Ivaldo Lemos Junior
Promotor de Justiça do MPDFT
Clarice Starling, estagiária da polícia, foi ter com o prisioneiro Dr. Lecter, psiquiatra inteligente mas perigoso, debochado, desconfiável. Talvez ele tivesse informações sobre um assassino conhecido como “Buffalo Bill”, que vinha matando garotas em série.
Dr. Lecter, de fato, sabia de quem se tratava e poderia ajudar, se quisesse. De início, não quis. Mas acabou se encantando com a perspicácia e beleza da estagiária (no filme, muitos viram o rosto para admirá-la, o que me pareceu, data venia, um parcial problema de casting). Só que nada de colaborar de mão beijada. Naturalmente, pediu vantagens, uma cela maior, vista para o mar, coisas desse tipo.

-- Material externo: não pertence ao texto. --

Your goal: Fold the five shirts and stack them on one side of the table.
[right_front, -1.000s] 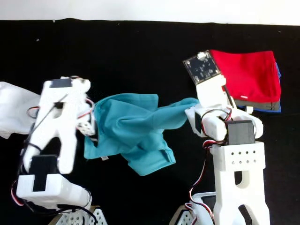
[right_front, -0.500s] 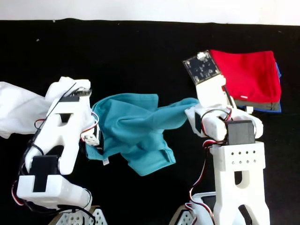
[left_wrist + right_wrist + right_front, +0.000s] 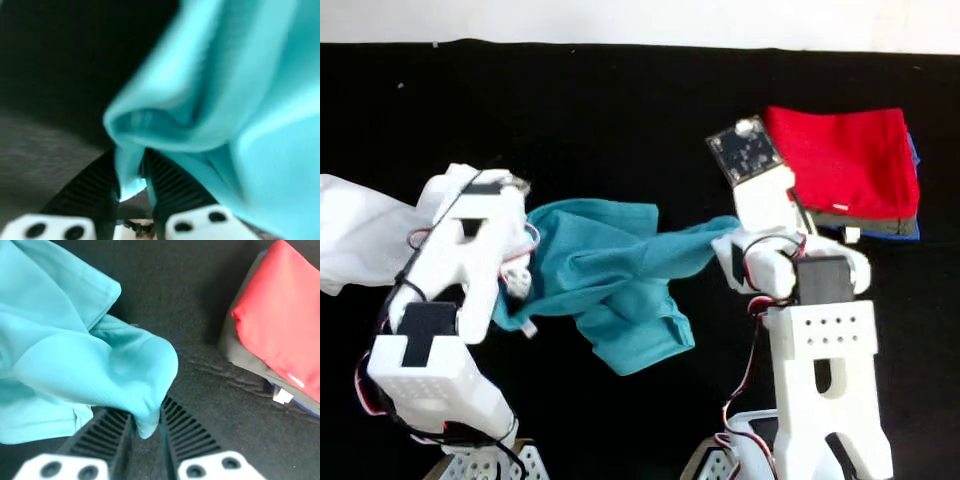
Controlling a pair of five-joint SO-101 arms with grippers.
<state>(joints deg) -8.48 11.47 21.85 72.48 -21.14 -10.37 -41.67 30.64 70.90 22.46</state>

Ademais, o que ele passava para Clarice era precariamente objetivo pois esperava que ela captasse sutilezas e matasse charadas. Chegou a dizer que lera o processo de Buffalo Bill na íntegra e tudo o que a polícia precisava para descobrir seu paradeiro já estava nos autos.
Pois bem. Dr. Lecter diz que o “nosso Billy” não nasceu delinquente mas assim se tornou após anos de “abuso sistemático” e violência. Abuso da parte de quem, não especifica. Mas o primeiro suspeito não é outro senão o pai. Pior: um padrasto estúpido que ocupou o lugar de um pai ignorado ou ausente. Pior ainda: um segundo padrasto com o mesmo perfil.
A paternidade sólida e dedicada foi um dado que revolucionou a estratégia reprodutiva da espécie humana. Foi fruto de um pacto de exclusividade que prometeu – apenas prometeu – vantagens mútuas: a mulher garante que está a transmitir os genes do homem com quem se relaciona e o homem, em troca, ajuda a cuidar dela e do bebê. Eis a hipotenusa do casamento monogâmico, a maneira mais elaborada de se fazer sexo.
Padrões morais, religiosos e jurídicos são só o ganache, o glacê e o granulado em cima de um bolo que vinha sendo assado e servido há muito, muito tempo.